==== Given data ====

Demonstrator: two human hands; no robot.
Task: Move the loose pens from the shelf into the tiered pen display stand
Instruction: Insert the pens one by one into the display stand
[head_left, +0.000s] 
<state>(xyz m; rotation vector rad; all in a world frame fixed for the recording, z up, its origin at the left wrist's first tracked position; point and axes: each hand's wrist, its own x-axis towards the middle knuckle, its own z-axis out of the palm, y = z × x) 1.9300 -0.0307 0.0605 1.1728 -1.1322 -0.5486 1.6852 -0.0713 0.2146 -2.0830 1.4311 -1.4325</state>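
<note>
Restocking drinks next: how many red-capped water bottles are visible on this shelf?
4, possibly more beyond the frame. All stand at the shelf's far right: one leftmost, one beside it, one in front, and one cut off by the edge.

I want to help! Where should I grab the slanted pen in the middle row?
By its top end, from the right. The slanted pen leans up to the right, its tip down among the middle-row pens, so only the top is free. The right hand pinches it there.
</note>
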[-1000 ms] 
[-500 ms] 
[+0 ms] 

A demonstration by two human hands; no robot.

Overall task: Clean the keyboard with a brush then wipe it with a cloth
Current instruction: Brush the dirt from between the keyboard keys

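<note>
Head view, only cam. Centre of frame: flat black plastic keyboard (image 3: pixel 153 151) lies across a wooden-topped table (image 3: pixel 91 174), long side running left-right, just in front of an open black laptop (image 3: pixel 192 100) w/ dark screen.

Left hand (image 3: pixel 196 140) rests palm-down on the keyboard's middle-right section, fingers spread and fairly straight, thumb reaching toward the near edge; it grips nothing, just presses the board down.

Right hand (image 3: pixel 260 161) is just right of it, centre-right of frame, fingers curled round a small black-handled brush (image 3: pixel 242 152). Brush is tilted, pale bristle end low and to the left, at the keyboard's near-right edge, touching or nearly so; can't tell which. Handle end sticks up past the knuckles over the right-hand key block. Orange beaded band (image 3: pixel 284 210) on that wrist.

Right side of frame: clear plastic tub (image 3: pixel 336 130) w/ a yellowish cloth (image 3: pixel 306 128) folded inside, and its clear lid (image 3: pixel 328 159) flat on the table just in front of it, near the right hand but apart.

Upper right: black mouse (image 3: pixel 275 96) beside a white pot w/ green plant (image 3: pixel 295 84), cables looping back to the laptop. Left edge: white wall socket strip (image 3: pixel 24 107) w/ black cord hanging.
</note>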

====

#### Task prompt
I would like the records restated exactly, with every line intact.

#### Answer to this task
Demonstrator: two human hands; no robot.
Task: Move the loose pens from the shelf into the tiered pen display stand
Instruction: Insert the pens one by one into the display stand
[head_left, +0.000s] 
<state>(xyz m; rotation vector rad; all in a world frame fixed for the recording, z up, its origin at the left wrist's first tracked position; point and axes: each hand's wrist, its own x-axis towards the middle knuckle, its own z-axis out of the palm, y = z × x) 1.9300 -0.0307 0.0605 1.1728 -1.1322 -0.5486 1.6852 -0.0713 0.2146 -2.0830 1.4311 -1.4325</state>
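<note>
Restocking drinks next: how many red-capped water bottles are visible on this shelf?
4, possibly more beyond the frame. All stand at the shelf's far right: one leftmost, one beside it, one in front, and one cut off by the edge.

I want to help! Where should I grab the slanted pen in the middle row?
By its top end, from the right. The slanted pen leans up to the right, its tip down among the middle-row pens, so only the top is free. The right hand pinches it there.
</note>
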[-1000 ms] 
[-500 ms] 
[+0 ms] 

A demonstration by two human hands; no robot.

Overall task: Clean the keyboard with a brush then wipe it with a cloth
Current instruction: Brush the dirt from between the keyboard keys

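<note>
Head view, only cam. Centre of frame: flat black plastic keyboard (image 3: pixel 153 151) lies across a wooden-topped table (image 3: pixel 91 174), long side running left-right, just in front of an open black laptop (image 3: pixel 192 100) w/ dark screen.

Left hand (image 3: pixel 196 140) rests palm-down on the keyboard's middle-right section, fingers spread and fairly straight, thumb reaching toward the near edge; it grips nothing, just presses the board down.

Right hand (image 3: pixel 260 161) is just right of it, centre-right of frame, fingers curled round a small black-handled brush (image 3: pixel 242 152). Brush is tilted, pale bristle end low and to the left, at the keyboard's near-right edge, touching or nearly so; can't tell which. Handle end sticks up past the knuckles over the right-hand key block. Orange beaded band (image 3: pixel 284 210) on that wrist.

Right side of frame: clear plastic tub (image 3: pixel 336 130) w/ a yellowish cloth (image 3: pixel 306 128) folded inside, and its clear lid (image 3: pixel 328 159) flat on the table just in front of it, near the right hand but apart.

Upper right: black mouse (image 3: pixel 275 96) beside a white pot w/ green plant (image 3: pixel 295 84), cables looping back to the laptop. Left edge: white wall socket strip (image 3: pixel 24 107) w/ black cord hanging.
</note>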

The output requires no further additions.